◆ **Problem to work on**: Produce a word-for-word copy of the data below.

◆ **Collected material**:

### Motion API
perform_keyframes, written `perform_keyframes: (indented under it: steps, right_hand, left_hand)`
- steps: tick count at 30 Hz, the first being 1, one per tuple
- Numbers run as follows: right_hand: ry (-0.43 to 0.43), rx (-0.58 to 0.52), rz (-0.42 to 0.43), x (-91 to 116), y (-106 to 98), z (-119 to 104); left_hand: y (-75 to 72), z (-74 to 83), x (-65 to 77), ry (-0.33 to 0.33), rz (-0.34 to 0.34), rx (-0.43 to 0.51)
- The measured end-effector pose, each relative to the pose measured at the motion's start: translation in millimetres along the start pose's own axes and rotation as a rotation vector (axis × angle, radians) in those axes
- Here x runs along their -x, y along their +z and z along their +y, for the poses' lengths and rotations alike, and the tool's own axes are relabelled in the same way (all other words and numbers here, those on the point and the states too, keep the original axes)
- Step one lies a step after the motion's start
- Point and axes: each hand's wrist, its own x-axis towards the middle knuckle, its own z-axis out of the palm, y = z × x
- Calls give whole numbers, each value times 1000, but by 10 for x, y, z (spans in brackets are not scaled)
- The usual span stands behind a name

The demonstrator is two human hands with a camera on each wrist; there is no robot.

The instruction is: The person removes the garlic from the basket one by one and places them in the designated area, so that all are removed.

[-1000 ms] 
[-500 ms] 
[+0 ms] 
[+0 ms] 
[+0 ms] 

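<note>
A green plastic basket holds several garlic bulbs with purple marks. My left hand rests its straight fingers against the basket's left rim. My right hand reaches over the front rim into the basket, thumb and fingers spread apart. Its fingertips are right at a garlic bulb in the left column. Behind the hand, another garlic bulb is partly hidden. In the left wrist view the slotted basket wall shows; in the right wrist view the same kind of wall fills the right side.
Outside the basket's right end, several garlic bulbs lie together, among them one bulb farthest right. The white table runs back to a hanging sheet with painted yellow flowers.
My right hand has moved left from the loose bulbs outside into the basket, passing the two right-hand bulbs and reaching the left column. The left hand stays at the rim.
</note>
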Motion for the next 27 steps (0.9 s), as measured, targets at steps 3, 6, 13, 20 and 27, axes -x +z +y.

◆ **Exercise result**:
### Motion API
perform_keyframes, written `perform_keyframes: (indented under it: steps, right_hand, left_hand)`
- steps: tick count at 30 Hz, the first being 1, one per tuple
- Numbers run as follows: right_hand: ry (-0.43 to 0.43), rx (-0.58 to 0.52), rz (-0.42 to 0.43), x (-91 to 116), y (-106 to 98), z (-119 to 104); left_hand: y (-75 to 72), z (-74 to 83), x (-65 to 77), ry (-0.33 to 0.33), rz (-0.34 to 0.34), rx (-0.43 to 0.51)
- The measured end-effector pose, each relative to the pose measured at the motion's start: translation in millimetres along the start pose's own axes and rotation as a rotation vector (axis × angle, radians) in those axes
- Here x runs along their -x, y along their +z and z along their +y, for the poses' lengths and rotations alike, and the tool's own axes are relabelled in the same way (all other words and numbers here, those on the point and the states too, keep the original axes)
- Step one lies a step after the motion's start
- Point and axes: each hand's wrist, its own x-axis towards the middle knuckle, its own z-axis out of the palm, y = z × x
- Calls give whole numbers, each value times 1000, but by 10 for x, y, z (spans in brackets are not scaled)
- The usual span stands behind a name

The demonstrator is two human hands with a camera on each wrist; there is no robot.

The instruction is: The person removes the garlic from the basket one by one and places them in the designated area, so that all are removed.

[-1000 ms] 
[-500 ms] 
[+0 ms] 
[+0 ms] 
[+0 ms] 

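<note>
A green plastic basket holds several garlic bulbs with purple marks. My left hand rests its straight fingers against the basket's left rim. My right hand reaches over the front rim into the basket, thumb and fingers spread apart. Its fingertips are right at a garlic bulb in the left column. Behind the hand, another garlic bulb is partly hidden. In the left wrist view the slotted basket wall shows; in the right wrist view the same kind of wall fills the right side.
Outside the basket's right end, several garlic bulbs lie together, among them one bulb farthest right. The white table runs back to a hanging sheet with painted yellow flowers.
My right hand has moved left from the loose bulbs outside into the basket, passing the two right-hand bulbs and reaching the left column. The left hand stays at the rim.
</note>
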Motion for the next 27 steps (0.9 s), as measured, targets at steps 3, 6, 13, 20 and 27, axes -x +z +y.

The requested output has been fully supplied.